Más vale tener a una buena persona por vecina que tener a la familia cerca. Ya sé que suena duro, pero es cierto. Es una actualización del clásico “familiares y trastos viejos, pocos y lejos”, que le he oído decir a mi madre en muchas ocasiones. No le falta razón. Un buen amigo, un vecino de buen corazón o un compañero de gimnasio, parroquia o cafetería pueden ser más valiosos que unos familiares egoístas y descastados.
Y, si no se convencen, pregunten a muchos de los ancianos que viven solos. Sobre todo ancianas, como recoge el informe que acaba de hacer público el Ayuntamiento. Según él, el número de mujeres mayores de 65 que viven solas en Valencia casi se ha duplicado en los últimos diez años. Es un dato razonable por el aumento de la esperanza de vida.

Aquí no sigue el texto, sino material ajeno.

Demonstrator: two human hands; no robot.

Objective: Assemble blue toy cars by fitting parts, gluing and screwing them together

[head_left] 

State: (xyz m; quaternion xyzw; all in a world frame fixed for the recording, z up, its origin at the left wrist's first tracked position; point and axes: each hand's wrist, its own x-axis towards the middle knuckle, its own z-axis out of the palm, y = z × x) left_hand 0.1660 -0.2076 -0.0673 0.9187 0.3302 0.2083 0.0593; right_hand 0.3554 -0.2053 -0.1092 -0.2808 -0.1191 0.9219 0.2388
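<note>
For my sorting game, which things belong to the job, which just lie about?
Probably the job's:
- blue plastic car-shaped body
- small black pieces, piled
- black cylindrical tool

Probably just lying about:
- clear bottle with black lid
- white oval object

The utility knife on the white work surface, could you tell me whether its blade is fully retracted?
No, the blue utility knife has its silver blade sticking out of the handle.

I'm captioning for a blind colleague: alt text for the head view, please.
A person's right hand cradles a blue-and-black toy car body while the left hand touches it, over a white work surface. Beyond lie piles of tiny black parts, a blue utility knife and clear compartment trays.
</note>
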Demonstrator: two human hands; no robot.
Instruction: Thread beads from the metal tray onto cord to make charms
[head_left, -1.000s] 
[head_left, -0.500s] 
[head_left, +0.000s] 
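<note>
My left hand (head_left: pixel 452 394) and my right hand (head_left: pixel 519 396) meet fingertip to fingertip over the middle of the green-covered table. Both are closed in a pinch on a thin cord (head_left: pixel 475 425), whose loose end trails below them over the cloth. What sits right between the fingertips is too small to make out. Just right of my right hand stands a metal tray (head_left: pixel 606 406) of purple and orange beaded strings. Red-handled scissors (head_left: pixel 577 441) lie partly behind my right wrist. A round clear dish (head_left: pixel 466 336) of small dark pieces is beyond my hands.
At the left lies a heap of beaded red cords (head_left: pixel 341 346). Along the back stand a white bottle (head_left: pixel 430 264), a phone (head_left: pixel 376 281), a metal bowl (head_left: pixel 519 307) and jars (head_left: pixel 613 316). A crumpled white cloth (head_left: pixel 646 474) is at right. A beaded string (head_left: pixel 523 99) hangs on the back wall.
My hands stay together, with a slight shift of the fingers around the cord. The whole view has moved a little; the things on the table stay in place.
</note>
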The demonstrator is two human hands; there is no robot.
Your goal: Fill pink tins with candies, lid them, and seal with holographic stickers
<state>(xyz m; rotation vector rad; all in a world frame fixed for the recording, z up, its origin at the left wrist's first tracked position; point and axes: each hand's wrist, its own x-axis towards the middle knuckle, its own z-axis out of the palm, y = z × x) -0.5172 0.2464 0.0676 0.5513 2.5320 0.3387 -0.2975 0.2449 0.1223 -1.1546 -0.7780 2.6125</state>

Sin embargo, el estudio también recoge otro que confirma mis peores sospechas. Hace 15 años bajó la cifra de mujeres de más de 80 que vivían solas, probablemente, por el apoyo familiar. Ahora, en cambio, ocurre lo contrario. No se trata solo de que haya más sino de que la ayuda de la familia no crece con ese incremento. Al contrario.
Conociendo los datos y la realidad, pienso en esa vecina que sueño con tener en el futuro. Me preocupa más cómo será ella que cualesquiera hijos, nietos o sobrinos. He conocido a algunas como ella. Son ésas que pasan todos los días a ver si la abuelita del tercero está bien, necesita medicinas de la farmacia o le falta algo del mercado. Las que se extrañan cuando no la ven dos días seguidos en la parroquia o las que preguntan por ella a unos sobrinos desmemoriados que saben menos de la tía que ellas.
Son un tesoro que no suele recibir recompensa, aunque la abuelita se empeñe en regalarles un collar de su madre. Cualquier obsequio puede ser utilizado en su contra. Llegarán los nietos y lo reclamarán como parte de la herencia, acusándolas además de hacer todo eso para llevarse su premio. Nunca sabrán que sus desvelos y su conversación ayudaron más a la abuela en su soledad que su soberbia condición de herederos universales.